MTG : Arena
I finally got my closed beta invite to Magic The Gathering : Arena. I say that like I was always entitled to it and it was just a matter of time (I am, and it was, right?) but good old RNG worked in my favor in their last round of 100,000 invites. I quickly loaded it up, logged in grabbed a nature themed preset deck (I like nature. In real life. I have no clue if Nature decks are good.) and of course completely was slaughtered and confused. It is a beta, there is no tutorial yet, and my whole experience with MTG is duel decks my son bought and I played three times.
I did forget to add I enthusiastically read all of Izlain’s WAR REPORT posts but without historical reference I hadn’t understood a whole bunch about them. Safe – and happy – to say, after a few hours with MTG: Arena I already have a high level of comfort with how the game works. Yes, it’s completely intimidating and there are so many hundreds of cards and combinations that sorting through it all is extremely daunting. Thankfully I enjoy a new challenge, card games, and learning new things. All at once.
The good of the game is that every card comes with an explanation. Some are challenging because without the context of the game phases, etc. it is hard to fully understand but what it is REALLY good at is highlighting a card you can play – whenever you can play it. Games ported to PC like this is a great training tool on how to play the game. It has things such as auto-tap land cards, auto-pass turn, etc. etc. The best part is you can turn any and all of these support features on or off depending on your comfort level. One – the auto-pass turn – actually tips off your opponent that you don’t have spell cards so that is the type of training well best to turn off.

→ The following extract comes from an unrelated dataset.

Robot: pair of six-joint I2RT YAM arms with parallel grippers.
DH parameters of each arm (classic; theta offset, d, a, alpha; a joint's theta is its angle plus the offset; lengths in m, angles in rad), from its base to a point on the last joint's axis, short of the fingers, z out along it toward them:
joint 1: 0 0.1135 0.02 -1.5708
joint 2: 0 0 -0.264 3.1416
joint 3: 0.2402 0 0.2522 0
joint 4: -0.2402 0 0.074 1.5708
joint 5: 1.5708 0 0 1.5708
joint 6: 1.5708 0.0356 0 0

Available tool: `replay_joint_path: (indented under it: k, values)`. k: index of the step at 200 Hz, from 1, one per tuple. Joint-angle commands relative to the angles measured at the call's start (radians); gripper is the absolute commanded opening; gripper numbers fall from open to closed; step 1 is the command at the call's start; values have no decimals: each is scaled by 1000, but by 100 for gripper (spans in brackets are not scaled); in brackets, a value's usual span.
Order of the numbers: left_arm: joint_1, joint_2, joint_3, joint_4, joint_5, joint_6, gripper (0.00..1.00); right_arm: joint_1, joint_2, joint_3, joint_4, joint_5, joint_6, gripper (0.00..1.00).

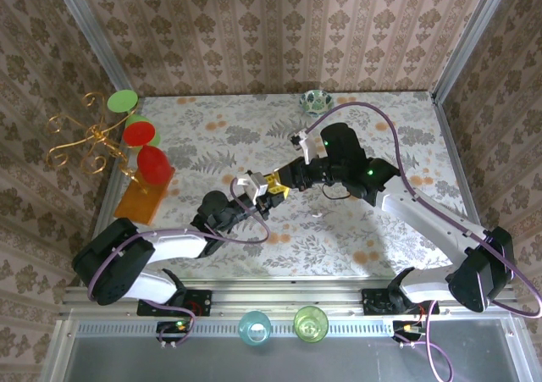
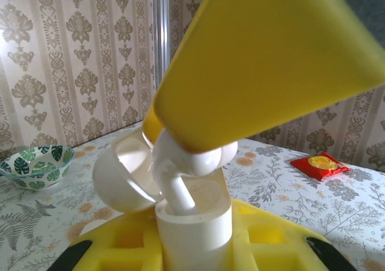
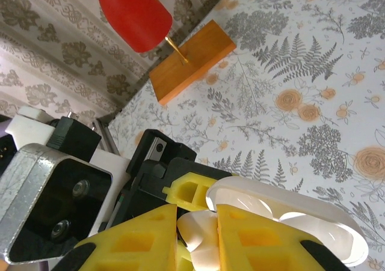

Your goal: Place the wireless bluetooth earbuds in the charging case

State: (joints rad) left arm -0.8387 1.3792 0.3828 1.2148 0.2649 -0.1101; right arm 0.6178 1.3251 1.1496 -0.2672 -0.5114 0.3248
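The charging case [image 2: 194, 238] is gripped by the closed left hand [image 1: 264, 192] and held upright above the surface [image 1: 364, 229], with its lid [image 2: 123, 175] swung open, presumably so that the sockets are presented upward; a white earbud [image 2: 179, 194] is pinched in the closed right hand [image 3: 197, 238] and held stem-down at the case's mouth, so that the stem can be guided into its socket; the stem tip is seen inside the rim, though full seating cannot be told; insertion is judged under way; a straight, gentle push is judged necessary before release.
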Motion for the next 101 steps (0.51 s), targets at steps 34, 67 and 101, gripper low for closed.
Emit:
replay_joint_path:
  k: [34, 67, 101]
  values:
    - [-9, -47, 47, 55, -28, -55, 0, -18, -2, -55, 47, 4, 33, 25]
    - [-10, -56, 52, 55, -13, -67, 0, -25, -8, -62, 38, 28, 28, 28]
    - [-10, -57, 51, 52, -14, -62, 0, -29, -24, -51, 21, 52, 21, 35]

Like many games there are levels and ranks and similarly to Hearthstone the early levels you do not lose ranking for losing. In the second level (which I finally am at) you lose progress towards your next level but do not lose the level itself. Things aren’t entirely clear as I have been playing all ranges of levels (assuming that for the closed beta phase they are more interested in getting games and data in than much else) and I am quickly learning about some really freaking cool decks (that I don’t have a chance against) that are clearly custom made by really strong MTG players. I don’t mind losing if I am learning.
I have received a lot of packs and opened them all – but I honestly have no clue (outside of Pathfinders, which the Duels deck my 12 year old taught me to play on explained all about) what a good card is or a bad card, or how to best build a deck from scratch. There is decades of information here and too much to learn in a few hours. Sticking to the base decks and trying all of them (based off of daily rewards / challenges ie: play 12 black or red spells means I pick the black and red deck to learn).
Most matches are done pretty quick, but the one above (which I only played to get some photos today) went the long run. He had a cycling deck and I misplayed my lands – I had good counter spell and creature cards but never enough land to tap them on his turn, meaning he was able to play spells and status cards and grind me down. From the above to the below:
He kept playing draw cards that took down my life 2 at a time and added 2 to him. I always played creature cards that used my land so I couldn’t counter them effectively. If I played it slower and smarter I could have won. This is part of the learning curve that I have to embark upon. The good news (for me) is that there seems to be a lot of other, new players in the beta as I am winning enough matches that I feel good about continuing to try. Assuming matchmaking has a part to do with this as well, as the true vets climb the ladder.
I have an extra key from a second email for the stress test next week, if you are interested – let me know. That will also get you into the next phase of beta after the stress test.
It’s fun. Wish it was on mobile, but probably too much important information to share on a small screen at this time. There is so much good complexity and nuance to the cards and sets I bet you could literally play this game for years before mastering it at all – but you can still get your wins along the way to feel good about the curve. Would be curious to hear about a seasoned MTG veteran’s take on the game.